Among the records below, which lines contain the string "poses"? Report them.
= = =
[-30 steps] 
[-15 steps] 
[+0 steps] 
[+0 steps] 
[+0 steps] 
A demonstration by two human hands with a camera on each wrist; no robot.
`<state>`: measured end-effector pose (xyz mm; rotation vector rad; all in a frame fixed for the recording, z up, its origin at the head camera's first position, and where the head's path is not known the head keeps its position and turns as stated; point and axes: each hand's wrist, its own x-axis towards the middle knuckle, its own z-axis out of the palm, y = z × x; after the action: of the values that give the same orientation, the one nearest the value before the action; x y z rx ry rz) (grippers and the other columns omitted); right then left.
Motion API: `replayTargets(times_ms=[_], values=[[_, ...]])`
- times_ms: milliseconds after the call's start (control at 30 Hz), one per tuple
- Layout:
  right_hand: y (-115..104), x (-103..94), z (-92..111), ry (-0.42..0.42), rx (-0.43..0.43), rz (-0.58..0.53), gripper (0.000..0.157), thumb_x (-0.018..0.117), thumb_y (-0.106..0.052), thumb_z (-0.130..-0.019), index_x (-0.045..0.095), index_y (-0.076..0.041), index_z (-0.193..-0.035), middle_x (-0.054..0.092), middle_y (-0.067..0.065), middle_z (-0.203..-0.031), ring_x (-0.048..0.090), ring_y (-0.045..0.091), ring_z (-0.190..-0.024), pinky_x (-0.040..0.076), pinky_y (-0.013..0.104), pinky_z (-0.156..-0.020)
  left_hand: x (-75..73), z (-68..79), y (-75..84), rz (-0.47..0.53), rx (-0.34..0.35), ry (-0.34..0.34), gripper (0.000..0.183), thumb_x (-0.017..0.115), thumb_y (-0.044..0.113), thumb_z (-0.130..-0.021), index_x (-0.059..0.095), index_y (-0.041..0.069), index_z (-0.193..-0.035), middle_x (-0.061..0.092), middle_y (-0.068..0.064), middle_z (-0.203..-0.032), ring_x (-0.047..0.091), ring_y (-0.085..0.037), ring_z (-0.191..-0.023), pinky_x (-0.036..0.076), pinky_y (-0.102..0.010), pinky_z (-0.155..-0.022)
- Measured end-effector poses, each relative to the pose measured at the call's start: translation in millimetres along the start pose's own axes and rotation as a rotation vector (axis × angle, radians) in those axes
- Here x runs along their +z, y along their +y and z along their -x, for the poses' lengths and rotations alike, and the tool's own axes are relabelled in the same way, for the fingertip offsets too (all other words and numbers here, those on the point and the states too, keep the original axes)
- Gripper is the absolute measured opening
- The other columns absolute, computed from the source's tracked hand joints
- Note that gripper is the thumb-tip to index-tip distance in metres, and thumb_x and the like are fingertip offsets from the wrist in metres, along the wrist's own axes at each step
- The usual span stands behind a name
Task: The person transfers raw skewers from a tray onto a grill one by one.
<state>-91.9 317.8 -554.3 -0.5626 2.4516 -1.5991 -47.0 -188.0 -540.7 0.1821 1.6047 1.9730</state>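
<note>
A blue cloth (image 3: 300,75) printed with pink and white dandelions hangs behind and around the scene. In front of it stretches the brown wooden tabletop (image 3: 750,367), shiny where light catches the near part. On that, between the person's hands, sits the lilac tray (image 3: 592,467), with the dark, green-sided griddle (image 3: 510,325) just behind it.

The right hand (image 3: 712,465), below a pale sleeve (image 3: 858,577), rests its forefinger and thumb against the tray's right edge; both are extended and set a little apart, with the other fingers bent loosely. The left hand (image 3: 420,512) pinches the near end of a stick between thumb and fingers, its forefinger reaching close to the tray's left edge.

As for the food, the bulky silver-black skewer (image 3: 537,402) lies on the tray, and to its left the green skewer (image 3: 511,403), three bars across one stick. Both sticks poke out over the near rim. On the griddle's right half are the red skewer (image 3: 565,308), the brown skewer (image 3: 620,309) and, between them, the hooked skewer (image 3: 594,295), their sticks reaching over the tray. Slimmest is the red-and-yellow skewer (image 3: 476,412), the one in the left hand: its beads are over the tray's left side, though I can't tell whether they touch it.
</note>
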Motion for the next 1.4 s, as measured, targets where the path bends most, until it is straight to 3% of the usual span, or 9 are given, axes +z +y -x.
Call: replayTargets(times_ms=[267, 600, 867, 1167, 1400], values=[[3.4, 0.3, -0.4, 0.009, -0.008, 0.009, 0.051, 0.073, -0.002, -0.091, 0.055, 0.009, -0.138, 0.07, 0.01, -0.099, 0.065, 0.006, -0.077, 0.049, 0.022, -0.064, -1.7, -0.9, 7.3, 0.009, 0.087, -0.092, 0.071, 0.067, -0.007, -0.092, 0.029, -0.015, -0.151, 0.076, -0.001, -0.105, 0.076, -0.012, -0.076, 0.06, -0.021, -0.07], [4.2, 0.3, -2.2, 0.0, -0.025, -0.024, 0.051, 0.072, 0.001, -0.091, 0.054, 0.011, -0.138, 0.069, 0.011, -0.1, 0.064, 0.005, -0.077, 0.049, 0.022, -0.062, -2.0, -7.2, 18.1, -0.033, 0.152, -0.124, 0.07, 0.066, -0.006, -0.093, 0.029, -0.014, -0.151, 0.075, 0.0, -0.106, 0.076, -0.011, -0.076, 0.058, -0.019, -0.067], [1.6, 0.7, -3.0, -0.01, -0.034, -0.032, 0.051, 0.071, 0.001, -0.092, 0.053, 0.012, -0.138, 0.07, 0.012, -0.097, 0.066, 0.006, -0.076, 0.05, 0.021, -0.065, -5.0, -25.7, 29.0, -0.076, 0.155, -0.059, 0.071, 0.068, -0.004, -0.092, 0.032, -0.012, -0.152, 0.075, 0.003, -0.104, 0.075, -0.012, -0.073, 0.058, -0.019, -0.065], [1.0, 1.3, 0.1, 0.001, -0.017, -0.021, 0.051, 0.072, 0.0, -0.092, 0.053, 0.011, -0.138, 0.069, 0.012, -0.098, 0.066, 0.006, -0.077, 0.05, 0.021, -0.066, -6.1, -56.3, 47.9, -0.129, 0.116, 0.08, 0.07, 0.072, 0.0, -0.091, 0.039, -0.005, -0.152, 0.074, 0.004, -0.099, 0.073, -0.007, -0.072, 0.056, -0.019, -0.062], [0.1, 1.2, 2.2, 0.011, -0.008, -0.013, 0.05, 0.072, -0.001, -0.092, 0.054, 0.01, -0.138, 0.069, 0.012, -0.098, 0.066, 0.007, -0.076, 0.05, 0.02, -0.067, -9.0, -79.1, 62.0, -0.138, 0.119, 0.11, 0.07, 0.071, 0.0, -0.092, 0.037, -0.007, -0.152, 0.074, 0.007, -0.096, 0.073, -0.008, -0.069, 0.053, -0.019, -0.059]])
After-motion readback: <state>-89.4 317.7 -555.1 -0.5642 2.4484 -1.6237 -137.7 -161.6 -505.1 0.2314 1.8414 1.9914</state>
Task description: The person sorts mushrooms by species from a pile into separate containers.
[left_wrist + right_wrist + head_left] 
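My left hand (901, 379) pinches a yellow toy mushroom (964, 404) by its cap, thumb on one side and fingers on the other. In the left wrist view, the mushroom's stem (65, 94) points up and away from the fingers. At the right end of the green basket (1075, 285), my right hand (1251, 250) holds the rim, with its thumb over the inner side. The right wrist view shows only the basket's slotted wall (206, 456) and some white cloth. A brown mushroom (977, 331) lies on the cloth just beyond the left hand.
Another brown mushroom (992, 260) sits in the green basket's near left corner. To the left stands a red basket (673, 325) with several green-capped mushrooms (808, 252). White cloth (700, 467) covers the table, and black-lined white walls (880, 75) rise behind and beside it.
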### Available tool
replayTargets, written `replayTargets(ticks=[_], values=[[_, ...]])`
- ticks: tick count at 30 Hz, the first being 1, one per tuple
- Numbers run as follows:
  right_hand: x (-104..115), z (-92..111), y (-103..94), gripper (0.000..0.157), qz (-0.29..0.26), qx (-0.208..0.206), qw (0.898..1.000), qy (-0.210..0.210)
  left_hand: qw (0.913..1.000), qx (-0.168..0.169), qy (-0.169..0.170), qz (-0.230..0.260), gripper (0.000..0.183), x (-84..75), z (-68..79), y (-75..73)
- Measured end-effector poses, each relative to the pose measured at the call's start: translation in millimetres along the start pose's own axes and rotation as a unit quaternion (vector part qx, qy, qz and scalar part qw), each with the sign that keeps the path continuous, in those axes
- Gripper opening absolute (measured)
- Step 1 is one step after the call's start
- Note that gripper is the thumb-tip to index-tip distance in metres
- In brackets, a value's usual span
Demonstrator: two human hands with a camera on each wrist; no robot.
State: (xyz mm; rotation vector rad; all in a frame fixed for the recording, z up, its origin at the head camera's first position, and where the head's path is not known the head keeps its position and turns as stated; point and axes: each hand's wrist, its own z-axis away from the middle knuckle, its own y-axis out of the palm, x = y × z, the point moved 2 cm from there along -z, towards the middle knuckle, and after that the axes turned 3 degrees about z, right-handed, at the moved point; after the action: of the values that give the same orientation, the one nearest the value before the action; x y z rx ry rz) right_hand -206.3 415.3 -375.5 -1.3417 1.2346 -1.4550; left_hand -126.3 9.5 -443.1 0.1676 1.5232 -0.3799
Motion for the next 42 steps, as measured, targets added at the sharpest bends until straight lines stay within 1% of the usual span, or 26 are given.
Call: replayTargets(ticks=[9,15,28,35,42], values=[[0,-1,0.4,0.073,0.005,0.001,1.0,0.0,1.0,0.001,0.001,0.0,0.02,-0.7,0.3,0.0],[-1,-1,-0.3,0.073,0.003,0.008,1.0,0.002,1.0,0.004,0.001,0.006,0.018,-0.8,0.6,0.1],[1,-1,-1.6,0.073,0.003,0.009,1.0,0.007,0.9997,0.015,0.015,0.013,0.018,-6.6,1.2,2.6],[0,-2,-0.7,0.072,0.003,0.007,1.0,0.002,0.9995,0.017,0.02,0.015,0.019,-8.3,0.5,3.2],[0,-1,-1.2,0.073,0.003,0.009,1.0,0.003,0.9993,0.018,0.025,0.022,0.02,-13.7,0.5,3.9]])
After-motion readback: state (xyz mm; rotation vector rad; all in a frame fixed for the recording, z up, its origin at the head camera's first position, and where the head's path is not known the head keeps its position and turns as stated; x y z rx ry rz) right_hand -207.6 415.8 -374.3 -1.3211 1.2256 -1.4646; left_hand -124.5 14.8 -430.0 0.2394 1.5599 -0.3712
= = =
ANSWER TO THE EXERCISE >>
- Measured end-effector poses, each relative to the pose measured at the call's start: translation in millimetres along the start pose's own axes and rotation as a rotation vector (axis × angle, radians) in those axes
- Here x runs along their +z, y along their +y and z along their -x, for the poses' lengths and rotations alike, and the tool's own axes are relabelled in the same way, for the fingertip offsets too (all other words and numbers here, those on the point and the states too, keep the original axes)
- Measured end-effector poses, each relative to the pose measured at the call's start: translation in millimetres along the start pose's own axes and rotation as a unit quaternion (vector part qx, qy, qz and scalar part qw), each with the sign that keeps the path continuous, in those axes

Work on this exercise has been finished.